:: REQUIRED ACTION ::
Please repeat each entry. Match every word exactly.

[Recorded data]
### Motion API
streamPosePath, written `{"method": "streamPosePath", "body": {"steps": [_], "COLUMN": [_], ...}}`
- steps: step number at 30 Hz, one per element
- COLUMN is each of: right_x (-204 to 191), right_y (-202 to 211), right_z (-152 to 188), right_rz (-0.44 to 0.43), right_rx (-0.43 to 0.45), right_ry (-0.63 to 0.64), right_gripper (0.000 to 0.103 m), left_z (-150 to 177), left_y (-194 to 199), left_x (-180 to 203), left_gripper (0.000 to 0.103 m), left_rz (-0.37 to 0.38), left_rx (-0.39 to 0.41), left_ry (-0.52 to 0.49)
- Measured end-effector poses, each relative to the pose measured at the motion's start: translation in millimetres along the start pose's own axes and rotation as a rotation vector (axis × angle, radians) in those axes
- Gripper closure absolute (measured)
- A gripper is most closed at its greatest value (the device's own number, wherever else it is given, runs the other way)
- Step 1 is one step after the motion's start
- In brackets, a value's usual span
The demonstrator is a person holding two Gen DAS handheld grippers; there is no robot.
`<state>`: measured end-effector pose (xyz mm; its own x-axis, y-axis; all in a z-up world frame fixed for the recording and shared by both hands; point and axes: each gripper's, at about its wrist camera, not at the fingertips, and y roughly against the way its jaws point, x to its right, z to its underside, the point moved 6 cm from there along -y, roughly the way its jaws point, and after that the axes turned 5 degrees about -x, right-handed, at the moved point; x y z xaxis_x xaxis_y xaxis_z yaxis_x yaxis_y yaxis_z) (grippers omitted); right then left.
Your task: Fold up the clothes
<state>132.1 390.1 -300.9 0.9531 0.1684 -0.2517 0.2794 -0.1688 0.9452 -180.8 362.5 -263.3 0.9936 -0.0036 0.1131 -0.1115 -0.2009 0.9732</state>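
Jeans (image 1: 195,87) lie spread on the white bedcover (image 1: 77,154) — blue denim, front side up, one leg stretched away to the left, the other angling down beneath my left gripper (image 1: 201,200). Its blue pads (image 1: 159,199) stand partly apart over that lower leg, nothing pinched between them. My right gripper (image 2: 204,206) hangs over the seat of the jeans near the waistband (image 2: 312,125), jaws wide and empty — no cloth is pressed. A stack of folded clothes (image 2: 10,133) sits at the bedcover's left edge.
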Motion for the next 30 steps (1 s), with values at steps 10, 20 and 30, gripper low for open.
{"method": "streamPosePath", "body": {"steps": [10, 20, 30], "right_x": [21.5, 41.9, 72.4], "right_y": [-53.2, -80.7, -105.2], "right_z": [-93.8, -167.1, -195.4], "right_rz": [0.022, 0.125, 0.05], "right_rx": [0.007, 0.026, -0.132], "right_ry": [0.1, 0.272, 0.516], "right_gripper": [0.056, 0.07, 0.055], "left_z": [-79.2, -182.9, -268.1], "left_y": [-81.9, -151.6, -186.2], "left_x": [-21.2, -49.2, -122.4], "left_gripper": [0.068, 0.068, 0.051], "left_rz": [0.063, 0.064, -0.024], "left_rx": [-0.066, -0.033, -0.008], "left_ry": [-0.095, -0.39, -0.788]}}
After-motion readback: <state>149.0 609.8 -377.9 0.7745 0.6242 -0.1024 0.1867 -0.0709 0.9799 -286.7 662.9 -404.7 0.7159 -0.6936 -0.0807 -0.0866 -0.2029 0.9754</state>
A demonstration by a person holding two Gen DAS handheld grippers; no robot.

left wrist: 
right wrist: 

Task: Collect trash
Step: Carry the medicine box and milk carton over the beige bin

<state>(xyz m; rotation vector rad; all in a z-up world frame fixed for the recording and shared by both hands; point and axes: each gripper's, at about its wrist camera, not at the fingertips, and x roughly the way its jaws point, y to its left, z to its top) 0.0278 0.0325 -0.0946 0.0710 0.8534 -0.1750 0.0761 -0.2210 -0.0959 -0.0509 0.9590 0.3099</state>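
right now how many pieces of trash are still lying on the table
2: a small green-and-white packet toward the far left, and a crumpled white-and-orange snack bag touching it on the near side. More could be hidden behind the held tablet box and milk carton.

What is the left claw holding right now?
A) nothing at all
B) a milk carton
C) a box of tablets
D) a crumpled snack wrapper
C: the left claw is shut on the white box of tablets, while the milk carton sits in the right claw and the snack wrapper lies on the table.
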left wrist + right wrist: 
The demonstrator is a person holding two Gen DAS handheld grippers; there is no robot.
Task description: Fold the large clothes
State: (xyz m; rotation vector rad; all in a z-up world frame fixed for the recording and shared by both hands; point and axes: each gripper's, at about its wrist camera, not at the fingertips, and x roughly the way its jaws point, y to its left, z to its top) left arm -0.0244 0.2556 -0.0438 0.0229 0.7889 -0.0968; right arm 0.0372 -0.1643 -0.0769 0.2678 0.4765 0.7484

:: PROBLEM SOLUTION ::
### Motion API
streamPosePath, written `{"method": "streamPosePath", "body": {"steps": [_], "COLUMN": [_], ...}}`
- steps: step number at 30 Hz, one per element
- COLUMN is each of: right_x (-204 to 191), right_y (-202 to 211), right_z (-152 to 188), right_rz (-0.44 to 0.43), right_rx (-0.43 to 0.45), right_ry (-0.63 to 0.64), right_gripper (0.000 to 0.103 m), left_z (-150 to 177), left_y (-194 to 199), left_x (-180 to 203), left_gripper (0.000 to 0.103 m), left_rz (-0.37 to 0.38), left_rx (-0.39 to 0.41), left_ry (-0.52 to 0.49)
- Measured end-effector poses, each relative to the pose measured at the motion's start: translation in millimetres along the start pose's own axes and rotation as a rotation vector (axis × angle, radians) in those axes
- Gripper closure absolute (measured)
- A gripper is most closed at its greatest value (the device's own number, wherever else it is given, runs the other way)
- Step 1 is one step after the motion's start
- In brackets, a value's usual span
The demonstrator is a person holding two Gen DAS handheld grippers; there is no robot.
`<state>`: measured end-effector pose (xyz mm; its own x-axis, y-axis; all in a z-up world frame fixed for the recording and shared by both hands; point and axes: each gripper's, at about its wrist camera, not at the fingertips, and y roughly against the way its jaws point, x to its right, z to its underside, the point moved 6 cm from there along -y, roughly the way its jaws point, and after that the axes turned 5 degrees about -x, right-handed, at the moved point; x y z xaxis_x xaxis_y xaxis_z yaxis_x yaxis_y yaxis_z) (grippers omitted); right then left.
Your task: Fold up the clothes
<state>132.1 390.1 -300.9 0.9531 0.1684 -0.2517 0.2794 -0.1688 0.9452 -180.8 362.5 -263.3 0.9936 -0.0036 0.1131 -0.1115 -0.2009 0.9732</state>
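Jeans (image 1: 195,87) lie spread on the white bedcover (image 1: 77,154) — blue denim, front side up, one leg stretched away to the left, the other angling down beneath my left gripper (image 1: 201,200). Its blue pads (image 1: 159,199) stand partly apart over that lower leg, nothing pinched between them. My right gripper (image 2: 204,206) hangs over the seat of the jeans near the waistband (image 2: 312,125), jaws wide and empty — no cloth is pressed. A stack of folded clothes (image 2: 10,133) sits at the bedcover's left edge.
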Motion for the next 30 steps (1 s), with values at steps 10, 20 and 30, gripper low for open.
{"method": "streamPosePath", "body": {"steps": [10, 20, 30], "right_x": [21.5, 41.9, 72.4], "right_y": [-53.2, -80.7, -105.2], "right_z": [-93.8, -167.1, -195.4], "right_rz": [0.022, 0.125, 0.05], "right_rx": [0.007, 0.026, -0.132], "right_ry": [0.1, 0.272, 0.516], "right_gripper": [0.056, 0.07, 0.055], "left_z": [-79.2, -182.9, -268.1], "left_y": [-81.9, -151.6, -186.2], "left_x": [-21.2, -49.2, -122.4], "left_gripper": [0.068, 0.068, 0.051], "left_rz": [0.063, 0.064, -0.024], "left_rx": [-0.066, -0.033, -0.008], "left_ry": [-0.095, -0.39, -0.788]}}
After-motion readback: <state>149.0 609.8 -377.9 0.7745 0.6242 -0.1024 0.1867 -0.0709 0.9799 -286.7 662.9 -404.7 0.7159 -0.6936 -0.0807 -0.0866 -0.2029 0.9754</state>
A demonstration by a person holding two Gen DAS handheld grippers; no robot.

left wrist: 
right wrist: 

Task: Collect trash
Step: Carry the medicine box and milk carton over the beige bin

<state>(xyz m; rotation vector rad; all in a z-up world frame fixed for the recording and shared by both hands; point and axes: each gripper's, at about its wrist camera, not at the fingertips, and x roughly the way its jaws point, y to its left, z to its top) 0.0278 0.0325 -0.0946 0.0710 0.8534 -0.1750 0.0761 -0.2210 -0.0959 -0.0509 0.9590 0.3099</state>
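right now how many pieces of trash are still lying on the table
2: a small green-and-white packet toward the far left, and a crumpled white-and-orange snack bag touching it on the near side. More could be hidden behind the held tablet box and milk carton.

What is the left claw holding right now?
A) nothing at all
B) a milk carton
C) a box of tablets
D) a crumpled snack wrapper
C: the left claw is shut on the white box of tablets, while the milk carton sits in the right claw and the snack wrapper lies on the table.
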left wrist + right wrist: 
The demonstrator is a person holding two Gen DAS handheld grippers; there is no robot.
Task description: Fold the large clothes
State: (xyz m; rotation vector rad; all in a z-up world frame fixed for the recording and shared by both hands; point and axes: each gripper's, at about its wrist camera, not at the fingertips, and x roughly the way its jaws point, y to its left, z to its top) left arm -0.0244 0.2556 -0.0438 0.0229 0.7889 -0.0968; right arm 0.0372 -0.1643 -0.0769 0.2678 0.4765 0.7484

The answer has been written out in full.